Standard Bank posted a 20% rise in profit last year, after stripping out the loss-making global markets division it is selling, and surprised investors by raising its dividend 12%.
Shares in Africa’s largest bank by assets jumped more than 6 percent after it reported full-year headline earnings of R21.1 billion ($1.8 billion) after removing a 3.7 billion loss booked by Standard Bank Plc, in which Industrial and Commercial Bank of China (ICBC) is buying a controlling stake.
Standard Bank Group, which has operations in 20 countries, mainly in Africa, declared a 598 cents total dividend per share.
“They positively surprised on the dividend, which is driving the share price at this point,” said Abri du Plessis, Chief Investment Officer at Gryphon Asset Management.
The bank’s net interest income, a measure of earnings from lending, rose 15 percent to 45.2 billion rand, while loan provisions fell 2 percent as bad debts across operations outside South Africa declined.

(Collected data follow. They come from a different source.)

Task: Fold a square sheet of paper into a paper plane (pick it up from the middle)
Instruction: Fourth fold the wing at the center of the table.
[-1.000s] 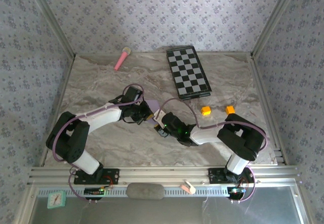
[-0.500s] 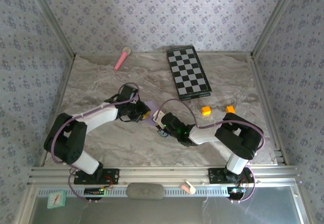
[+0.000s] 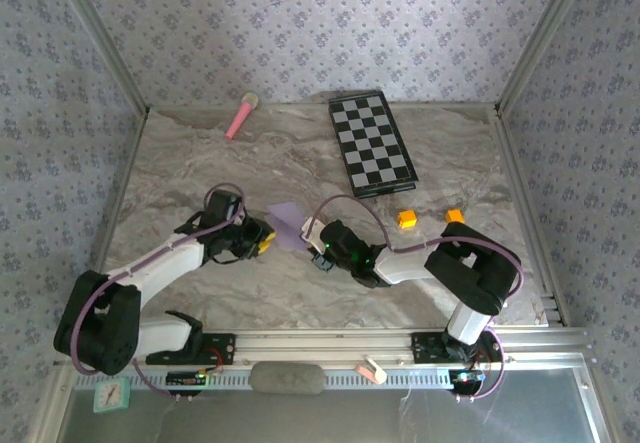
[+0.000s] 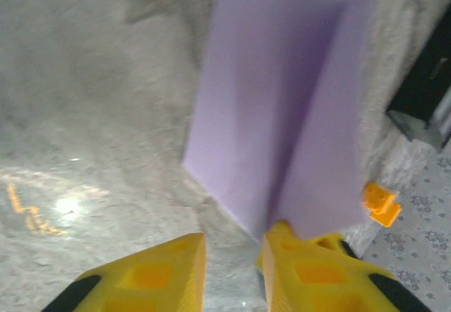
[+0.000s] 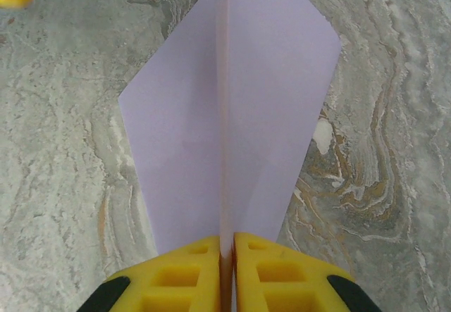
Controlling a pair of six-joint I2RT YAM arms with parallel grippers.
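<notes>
The square sheet of paper [image 5: 176, 129] is pale lilac and folded into a pointed paper plane shape with a raised centre crease. It rests on the marble table [image 3: 200, 163] between the two arms. My right gripper [image 5: 226, 247] is shut on that crease at the tail end. In the top view the paper [image 3: 285, 221] lies just left of the right gripper [image 3: 309, 231]. My left gripper [image 4: 232, 240] is open, with bare table between its fingers. Its right fingertip [image 4: 282, 236] is at the paper's [image 4: 275, 101] near corner. The left gripper [image 3: 264, 238] sits left of the paper.
A black-and-white checkered board [image 3: 372, 145] lies at the back right. A pink microphone-like stick [image 3: 241, 116] lies at the back left. Two small orange blocks [image 3: 406, 219] [image 3: 455, 217] sit right of the right arm. Metal frame rails border the table.
My left gripper has opened, let go of the paper and drawn back left and nearer. My right gripper has shut on the centre crease. The paper now lies flatter.
</notes>
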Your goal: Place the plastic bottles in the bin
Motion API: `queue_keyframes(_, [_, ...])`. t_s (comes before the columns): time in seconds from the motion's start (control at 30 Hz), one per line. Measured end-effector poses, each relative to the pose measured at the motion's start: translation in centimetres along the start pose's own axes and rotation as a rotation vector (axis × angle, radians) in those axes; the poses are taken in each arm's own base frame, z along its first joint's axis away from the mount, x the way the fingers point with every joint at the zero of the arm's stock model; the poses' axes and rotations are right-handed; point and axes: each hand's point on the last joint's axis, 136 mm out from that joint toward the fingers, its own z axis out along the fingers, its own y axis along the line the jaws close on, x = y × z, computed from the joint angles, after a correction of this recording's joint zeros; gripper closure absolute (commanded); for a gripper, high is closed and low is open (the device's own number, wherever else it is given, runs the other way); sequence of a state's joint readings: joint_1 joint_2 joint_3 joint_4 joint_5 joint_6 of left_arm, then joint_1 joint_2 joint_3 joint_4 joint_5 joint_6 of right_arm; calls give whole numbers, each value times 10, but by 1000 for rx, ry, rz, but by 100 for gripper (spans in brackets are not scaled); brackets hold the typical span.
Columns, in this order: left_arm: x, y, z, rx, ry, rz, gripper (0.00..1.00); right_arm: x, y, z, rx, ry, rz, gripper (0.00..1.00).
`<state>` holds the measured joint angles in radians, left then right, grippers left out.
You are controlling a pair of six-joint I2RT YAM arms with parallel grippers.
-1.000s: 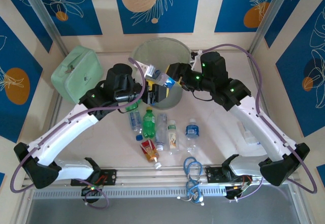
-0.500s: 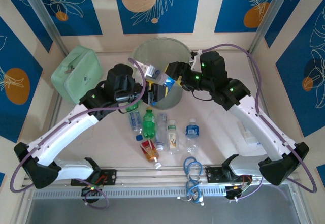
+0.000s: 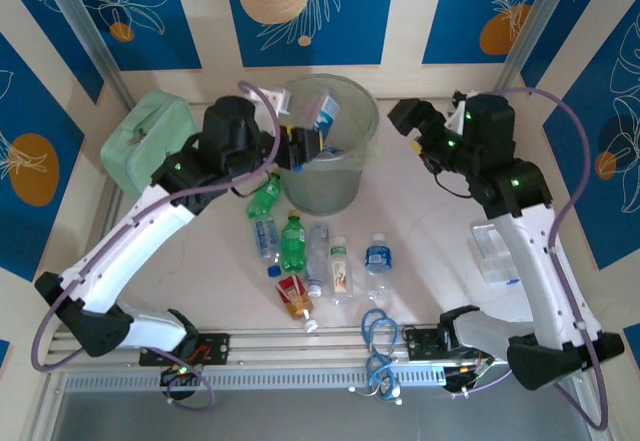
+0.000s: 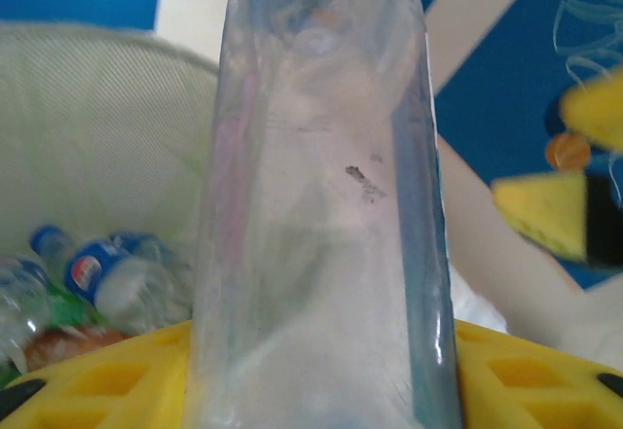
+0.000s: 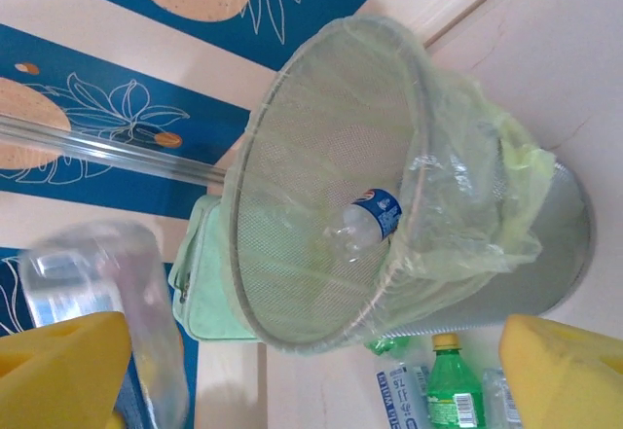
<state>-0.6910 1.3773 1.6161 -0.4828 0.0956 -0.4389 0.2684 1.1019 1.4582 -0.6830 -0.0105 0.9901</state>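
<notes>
— First, nearest the bases: what is logged on the table [image 3: 430, 221]?

— Plastic bottles, loosely clustered and lying down. A red-labelled bottle [image 3: 295, 296] is closest. Behind it a green bottle [image 3: 292, 243] is flanked by clear ones, with a blue-labelled bottle [image 3: 377, 259] off to the right. A second green bottle [image 3: 264, 196] is noted further back, just beside the foot of the bin.

— Left gripper?

— The left gripper [image 3: 305, 144] is clamped on a clear bottle [image 3: 323, 118] with a blue label, held over the bin's mouth. From the left wrist, that bottle is seen upright between the yellow fingers [image 4: 531, 375].

— Right gripper?

— The right gripper [image 3: 403, 116] is found to the right of the bin and apart from it. Its fingers [image 5: 565, 371] are spread wide, and the bin is seen through the gap.

— And the bin?

— The bin [image 3: 330, 189] stands upright at the far middle, its liner draped over the rim. A blue-banded bottle [image 5: 368, 220] is seen inside. A mint-green case [image 3: 150, 146] is noted to its left.
</notes>
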Motion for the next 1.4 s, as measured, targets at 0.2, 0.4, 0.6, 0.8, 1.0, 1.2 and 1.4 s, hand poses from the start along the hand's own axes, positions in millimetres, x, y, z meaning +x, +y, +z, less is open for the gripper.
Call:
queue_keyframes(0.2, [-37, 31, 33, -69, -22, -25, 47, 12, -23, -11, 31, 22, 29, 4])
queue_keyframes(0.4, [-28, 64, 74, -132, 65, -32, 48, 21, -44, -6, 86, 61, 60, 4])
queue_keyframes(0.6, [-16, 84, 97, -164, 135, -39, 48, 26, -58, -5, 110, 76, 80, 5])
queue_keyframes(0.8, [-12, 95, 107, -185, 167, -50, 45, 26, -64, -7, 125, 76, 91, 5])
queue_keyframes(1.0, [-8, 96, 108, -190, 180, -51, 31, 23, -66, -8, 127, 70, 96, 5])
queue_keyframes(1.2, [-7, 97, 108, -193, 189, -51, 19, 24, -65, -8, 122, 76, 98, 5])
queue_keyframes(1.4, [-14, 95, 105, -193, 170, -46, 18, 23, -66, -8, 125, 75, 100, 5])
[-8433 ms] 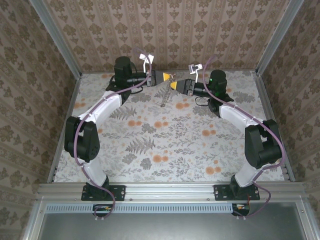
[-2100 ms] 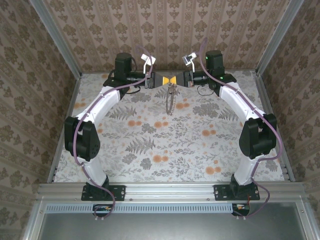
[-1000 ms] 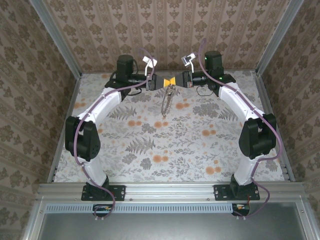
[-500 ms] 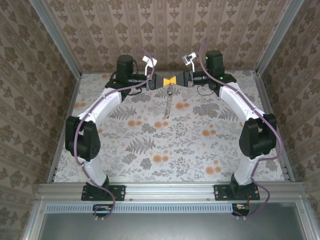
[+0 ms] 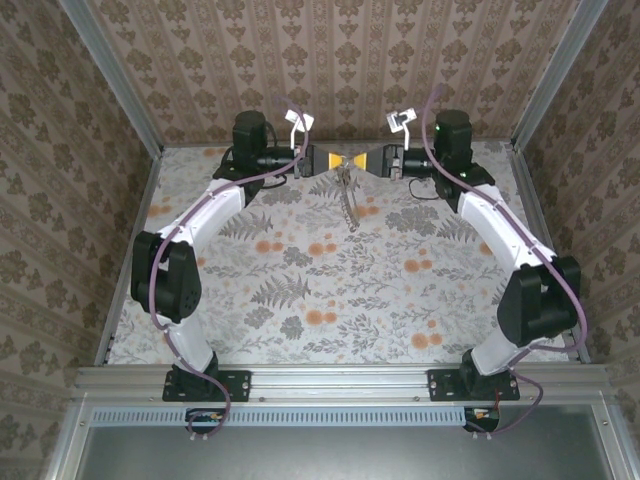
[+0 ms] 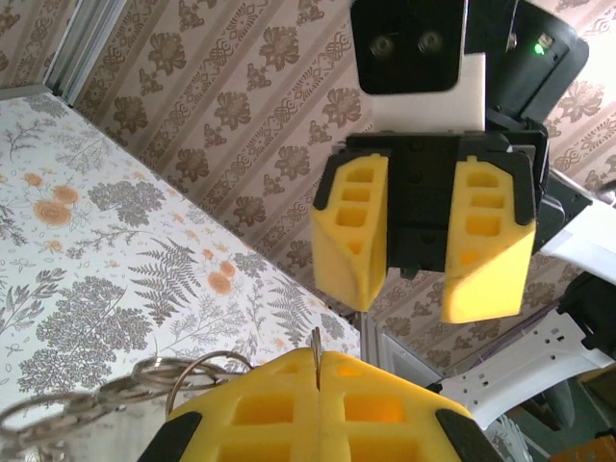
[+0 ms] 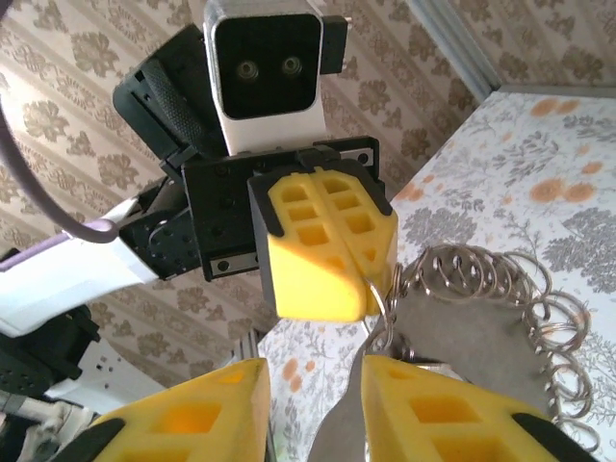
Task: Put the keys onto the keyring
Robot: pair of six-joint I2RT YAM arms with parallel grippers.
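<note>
Tabletop [image 5: 300,290], floral, lay well below both claws. Left claw [image 7: 364,281] was clamped tight on the top of the keyring [image 7: 542,292], fingers pressed together. Judged it was held high so the load hung free and faced the partner. Right claw [image 6: 414,298] faced it just beside, fingers parted a moderate gap with nothing between, likely set to take a fresh hold. The ridged hoop dangled below the left claw, clear of the tabletop. A thin metal edge [image 6: 316,348] stood up from the left claw's seam. Could not tell if it was a key.
</note>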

Non-interest income, which includes revenue from arranging deals and advisory services, climbed 14 percent to nearly 39 billion rand while the bank’s costs to income ratio fell more than two percentage points to 54.5 percent from 56.8.
“It is a very decent set of results, for me definitely the best that I have seen out of the three banks,” said one analyst, who declined to be named. “What was impressive is the strong growth they have generated in the rest ofAfrica franchise.”
Smaller rivals Barclays Africa Group and Nedbank reported full-year earnings up 10 and 13% respectively by squeezing bad debts while growing income from lending.
Including Standard Bank Plc, the South African lender posted a 1% increase in headline earnings to R17.3 billion.
Standard Bank had previously agreed to sell a 60 percent stake in the London-based division to ICBC for $765 million, but revised the purchase price down by $75 million to reflect an exposure related to China’s Qingdao port metals scandal.
The bank has initiated legal proceedings to try to recoup losses from the disputed metals fiasco in which private trading firms used fake warehouse receipts to obtain multiple loans secured against a single cargo of metal.
“At this time, the precise quantum and timing of recoveries remains uncertain,” the bank said in a statement.